:: Exercise brief ::
Line by line, transcribe the material shown below exactly.
========================
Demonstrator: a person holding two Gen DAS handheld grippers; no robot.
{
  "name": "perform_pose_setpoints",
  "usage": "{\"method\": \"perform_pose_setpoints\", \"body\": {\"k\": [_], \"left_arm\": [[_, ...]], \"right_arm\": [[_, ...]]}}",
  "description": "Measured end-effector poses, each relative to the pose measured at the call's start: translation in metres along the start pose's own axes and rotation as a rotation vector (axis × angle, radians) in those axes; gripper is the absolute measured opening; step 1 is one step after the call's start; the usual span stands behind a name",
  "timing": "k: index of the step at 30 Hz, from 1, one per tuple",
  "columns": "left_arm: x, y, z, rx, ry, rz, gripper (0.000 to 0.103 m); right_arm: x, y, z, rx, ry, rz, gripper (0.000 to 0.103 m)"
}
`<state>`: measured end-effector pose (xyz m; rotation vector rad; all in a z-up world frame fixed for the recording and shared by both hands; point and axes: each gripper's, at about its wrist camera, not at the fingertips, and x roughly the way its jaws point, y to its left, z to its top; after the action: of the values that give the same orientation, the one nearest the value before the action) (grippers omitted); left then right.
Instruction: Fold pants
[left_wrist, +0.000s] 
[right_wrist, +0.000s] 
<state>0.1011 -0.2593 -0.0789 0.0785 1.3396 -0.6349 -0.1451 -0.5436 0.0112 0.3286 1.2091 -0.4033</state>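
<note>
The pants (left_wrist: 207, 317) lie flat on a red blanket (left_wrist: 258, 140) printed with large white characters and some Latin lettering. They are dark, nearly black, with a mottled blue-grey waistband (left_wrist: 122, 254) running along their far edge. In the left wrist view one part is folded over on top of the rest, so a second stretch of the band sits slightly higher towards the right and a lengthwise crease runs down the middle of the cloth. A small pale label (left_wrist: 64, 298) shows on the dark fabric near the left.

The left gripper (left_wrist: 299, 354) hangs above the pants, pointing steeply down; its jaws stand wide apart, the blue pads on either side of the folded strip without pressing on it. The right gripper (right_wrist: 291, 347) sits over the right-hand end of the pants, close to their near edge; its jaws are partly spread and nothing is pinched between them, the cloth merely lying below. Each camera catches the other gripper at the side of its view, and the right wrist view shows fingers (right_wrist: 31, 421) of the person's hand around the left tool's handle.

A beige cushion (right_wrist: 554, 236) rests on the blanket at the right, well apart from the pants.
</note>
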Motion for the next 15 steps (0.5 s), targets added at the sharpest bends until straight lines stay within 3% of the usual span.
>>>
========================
:: Response ::
Demonstrator: a person holding two Gen DAS handheld grippers; no robot.
{
  "name": "perform_pose_setpoints",
  "usage": "{\"method\": \"perform_pose_setpoints\", \"body\": {\"k\": [_], \"left_arm\": [[_, ...]], \"right_arm\": [[_, ...]]}}",
  "description": "Measured end-effector poses, each relative to the pose measured at the call's start: translation in metres along the start pose's own axes and rotation as a rotation vector (axis × angle, radians) in those axes; gripper is the absolute measured opening; step 1 is one step after the call's start; the usual span stands behind a name",
  "timing": "k: index of the step at 30 Hz, from 1, one per tuple",
  "columns": "left_arm: x, y, z, rx, ry, rz, gripper (0.000 to 0.103 m); right_arm: x, y, z, rx, ry, rz, gripper (0.000 to 0.103 m)"
}
`<state>`: measured end-effector pose (xyz m; rotation vector rad; all in a z-up world frame fixed for the recording and shared by both hands; point and axes: each gripper's, at about its wrist camera, not at the fingertips, and x roughly the way its jaws point, y to its left, z to its top; after the action: of the values that give the same orientation, the one nearest the value before the action) (grippers omitted); left then right.
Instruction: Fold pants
[left_wrist, +0.000s] 
[right_wrist, +0.000s] 
<state>0.1011 -0.2593 -0.0789 0.0785 1.3396 -0.6349 -0.1451 -0.5436 0.0112 0.3286 1.2091 -0.4033</state>
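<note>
The pants (left_wrist: 207, 317) lie flat on a red blanket (left_wrist: 258, 140) printed with large white characters and some Latin lettering. They are dark, nearly black, with a mottled blue-grey waistband (left_wrist: 122, 254) running along their far edge. In the left wrist view one part is folded over on top of the rest, so a second stretch of the band sits slightly higher towards the right and a lengthwise crease runs down the middle of the cloth. A small pale label (left_wrist: 64, 298) shows on the dark fabric near the left.

The left gripper (left_wrist: 299, 354) hangs above the pants, pointing steeply down; its jaws stand wide apart, the blue pads on either side of the folded strip without pressing on it. The right gripper (right_wrist: 291, 347) sits over the right-hand end of the pants, close to their near edge; its jaws are partly spread and nothing is pinched between them, the cloth merely lying below. Each camera catches the other gripper at the side of its view, and the right wrist view shows fingers (right_wrist: 31, 421) of the person's hand around the left tool's handle.

A beige cushion (right_wrist: 554, 236) rests on the blanket at the right, well apart from the pants.
</note>
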Motion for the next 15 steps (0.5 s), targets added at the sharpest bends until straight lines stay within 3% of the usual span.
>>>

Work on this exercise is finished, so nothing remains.